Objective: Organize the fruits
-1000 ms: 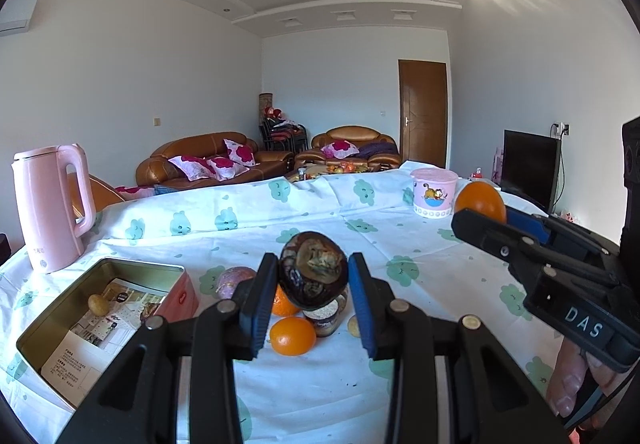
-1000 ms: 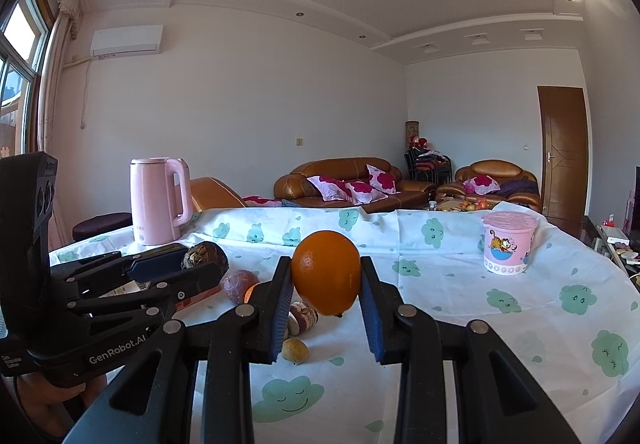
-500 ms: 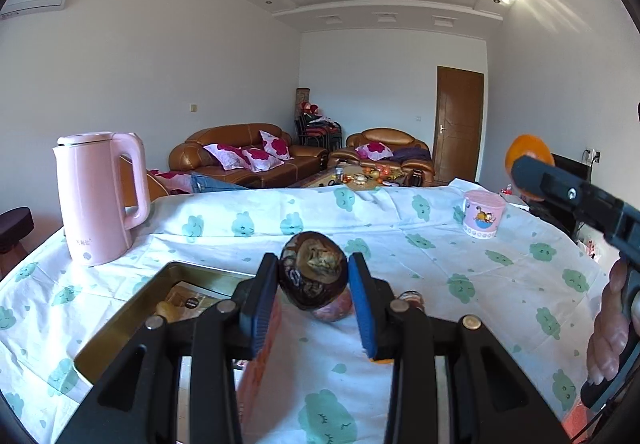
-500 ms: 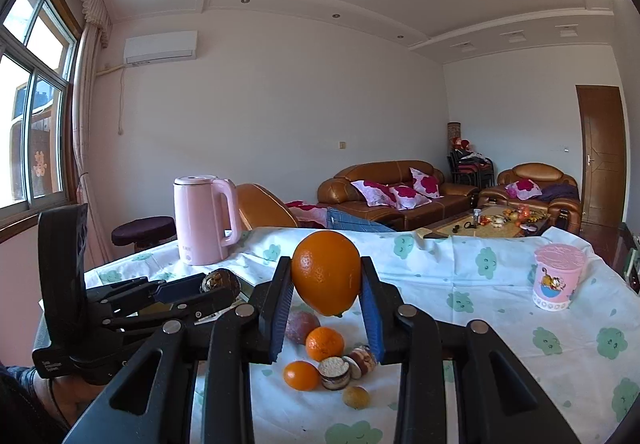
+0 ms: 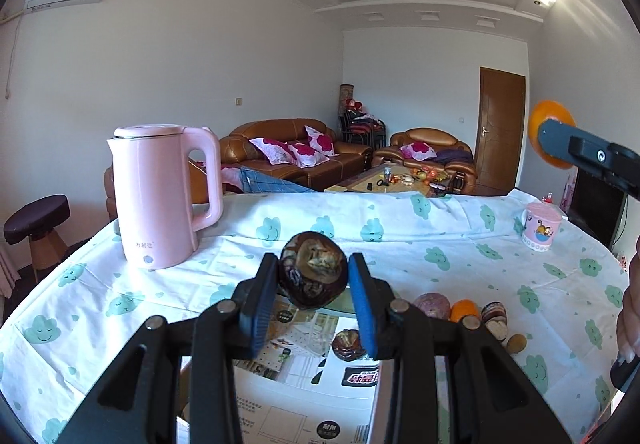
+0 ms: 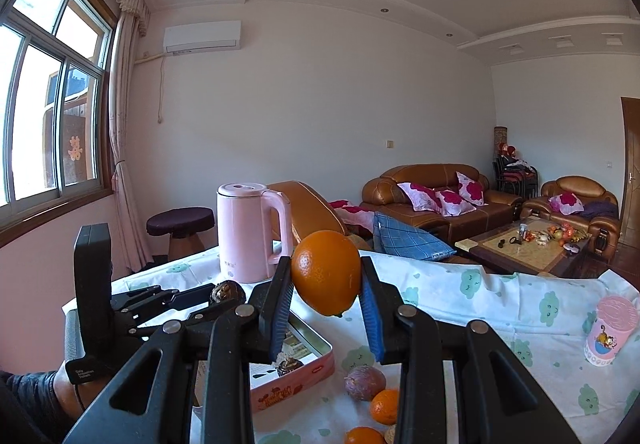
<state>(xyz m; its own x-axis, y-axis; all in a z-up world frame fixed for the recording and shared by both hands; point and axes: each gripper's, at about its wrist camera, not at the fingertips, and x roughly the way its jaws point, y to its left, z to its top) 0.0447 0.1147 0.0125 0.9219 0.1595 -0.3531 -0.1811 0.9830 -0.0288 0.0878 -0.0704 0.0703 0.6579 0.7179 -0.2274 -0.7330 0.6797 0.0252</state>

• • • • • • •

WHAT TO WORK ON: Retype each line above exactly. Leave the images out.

RESULT OF THE EXERCISE:
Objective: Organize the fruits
-1000 ms: 
-1000 ms: 
-500 ms: 
-500 ms: 
+0 ms: 
+0 ms: 
<state>(xyz m; its own x-axis, y-axis; all in a z-up world frame fixed for the recording and shared by both hands; point and axes: each gripper's, at about its wrist camera, not at the fingertips, and x roughly the way its jaws point, y to its left, z to its top) 0.0447 0.1147 0.0125 0.9219 0.1595 -0.3531 -0.1811 0.9830 -0.0288 0.0878 -0.0704 0.0703 0.6579 0.7179 -0.2274 -0.7330 0.6797 0.0252</state>

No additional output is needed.